----- DATA SECTION -----

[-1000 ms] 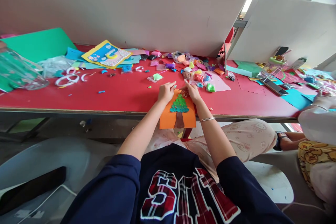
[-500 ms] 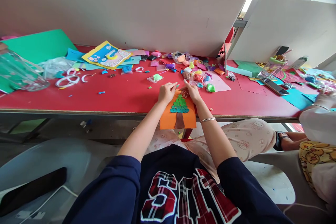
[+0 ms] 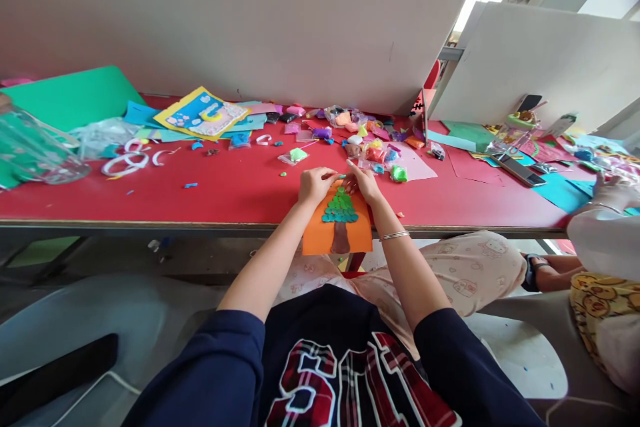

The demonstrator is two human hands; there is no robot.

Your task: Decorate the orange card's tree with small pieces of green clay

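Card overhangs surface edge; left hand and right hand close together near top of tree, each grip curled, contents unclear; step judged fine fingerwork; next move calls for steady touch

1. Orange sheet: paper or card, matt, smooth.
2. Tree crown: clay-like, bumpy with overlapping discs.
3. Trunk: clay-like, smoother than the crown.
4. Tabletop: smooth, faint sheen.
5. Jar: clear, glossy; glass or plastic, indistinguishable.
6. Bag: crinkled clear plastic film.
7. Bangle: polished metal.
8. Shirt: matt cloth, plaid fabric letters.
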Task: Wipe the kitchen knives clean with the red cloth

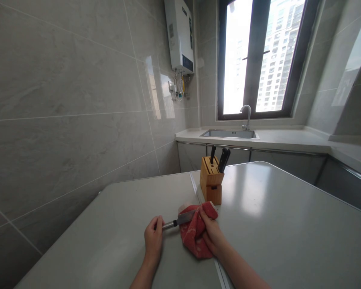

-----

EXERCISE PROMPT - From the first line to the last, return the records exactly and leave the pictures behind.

EXERCISE ANSWER -
[-1000 ms] 
[-500 ms] 
[+0 ms] 

The demonstrator is two human hands; there is no robot.

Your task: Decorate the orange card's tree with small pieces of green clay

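Card overhangs surface edge; left hand and right hand close together near top of tree, each grip curled, contents unclear; step judged fine fingerwork; next move calls for steady touch

1. Orange sheet: paper or card, matt, smooth.
2. Tree crown: clay-like, bumpy with overlapping discs.
3. Trunk: clay-like, smoother than the crown.
4. Tabletop: smooth, faint sheen.
5. Jar: clear, glossy; glass or plastic, indistinguishable.
6. Bag: crinkled clear plastic film.
7. Bangle: polished metal.
8. Shirt: matt cloth, plaid fabric letters.
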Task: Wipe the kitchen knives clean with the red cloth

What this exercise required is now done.